In 2017, we GPS-tagged 10 foxes in the Upper Avon Valley on river meadows just south of Salisbury. These 10 foxes occupied two neighbouring fox territories (size = 32 hectares (ha) and 44ha) indicating a density of 13 tagged adult foxes/per 100 hectares which is far higher than we expected. However, genotyping of fox scats gathered between March-May, detected the presence of a further 15 foxes using the same 76ha area. Because of the timings of scat collection, these are assumed to be adult.
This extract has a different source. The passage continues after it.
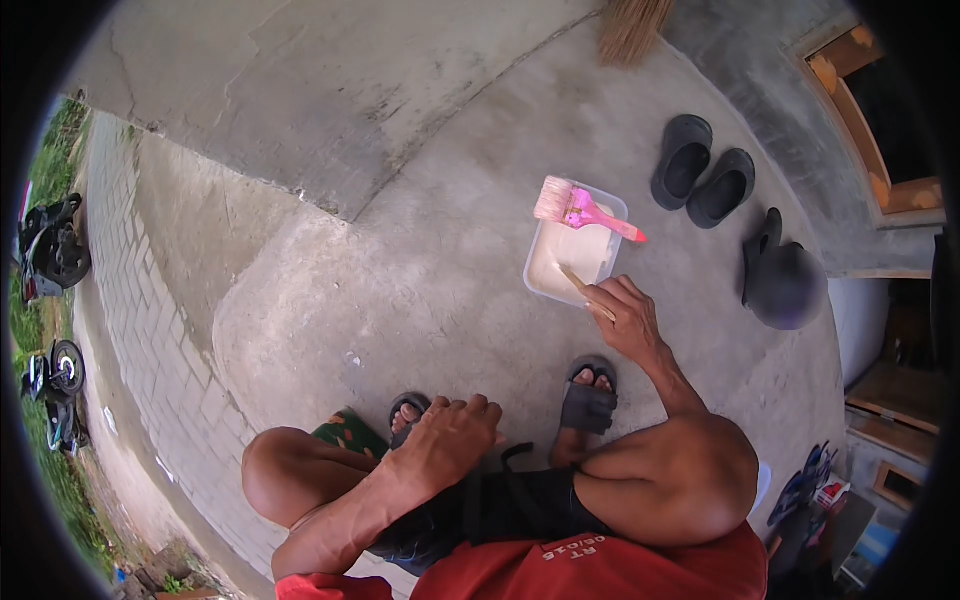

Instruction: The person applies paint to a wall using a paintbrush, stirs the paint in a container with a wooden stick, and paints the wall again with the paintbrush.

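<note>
My right hand [625, 318] is closed around a thin wooden stick [574, 278], whose far end dips into pale, cream-coloured paint [556, 252]. The paint sits in a rectangular clear plastic container [530, 273] on the concrete floor. Across the container's far part lies a paintbrush [582, 210] with a pink, paint-spotted handle and paint-coated bristles pointing left. Over my lap, my left hand [450, 440] is held back-up with its fingers curled. I see nothing in it; its palm is hidden.
Black clogs [684, 165] and other dark footwear [765, 250] stand right of the container. A broom [632, 30] leans in at the top. A raised concrete slab [260, 90] edges the upper left. Parked motorbikes [58, 245] stand beyond the paved path [150, 290].
</note>
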The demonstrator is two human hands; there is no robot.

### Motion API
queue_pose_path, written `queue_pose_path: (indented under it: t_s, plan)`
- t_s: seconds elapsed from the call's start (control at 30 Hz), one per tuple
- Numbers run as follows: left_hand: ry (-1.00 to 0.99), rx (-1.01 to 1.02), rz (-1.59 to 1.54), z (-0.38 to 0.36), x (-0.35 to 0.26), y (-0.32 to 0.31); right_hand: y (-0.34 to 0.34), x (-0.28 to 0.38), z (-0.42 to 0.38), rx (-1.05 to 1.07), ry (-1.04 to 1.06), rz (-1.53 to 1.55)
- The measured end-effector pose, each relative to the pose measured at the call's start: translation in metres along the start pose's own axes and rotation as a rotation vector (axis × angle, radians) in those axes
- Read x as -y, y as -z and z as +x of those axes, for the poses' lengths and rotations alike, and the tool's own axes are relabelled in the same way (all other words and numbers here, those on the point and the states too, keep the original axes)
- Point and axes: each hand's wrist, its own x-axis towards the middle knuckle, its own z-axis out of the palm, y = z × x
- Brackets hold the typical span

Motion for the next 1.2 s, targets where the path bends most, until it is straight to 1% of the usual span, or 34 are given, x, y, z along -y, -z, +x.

Many foxes (both tagged and untagged) were detected from only one scat, so these genotype detections cannot be used to distinguish territory-holding residents from encroaching neighbours or transients that may have been passing through. Nevertheless, it shows the extreme pressure that wading birds are subjected to and may explain why they no longer breed in this part of the valley. In the same project, we went on to GPS-tag foxes in the lower Avon Valley, on river meadows just north of Ringwood.
Lapwing and redshank still breed here, and again, we collected lots of fox scats. Now that we have tasted the power of DNA analysis, we would like to genotype these scats too, to determine whether these birds were under similar fox pressure. This is a potentially revelatory piece of work, perhaps explaining why wader productivity is so poor. Regrettably, the funding provided by our LIFE project would not stretch to that, so unless we can find sponsors – public or private – to fund completion of this ground-breaking research, it will regrettably remain unfinished.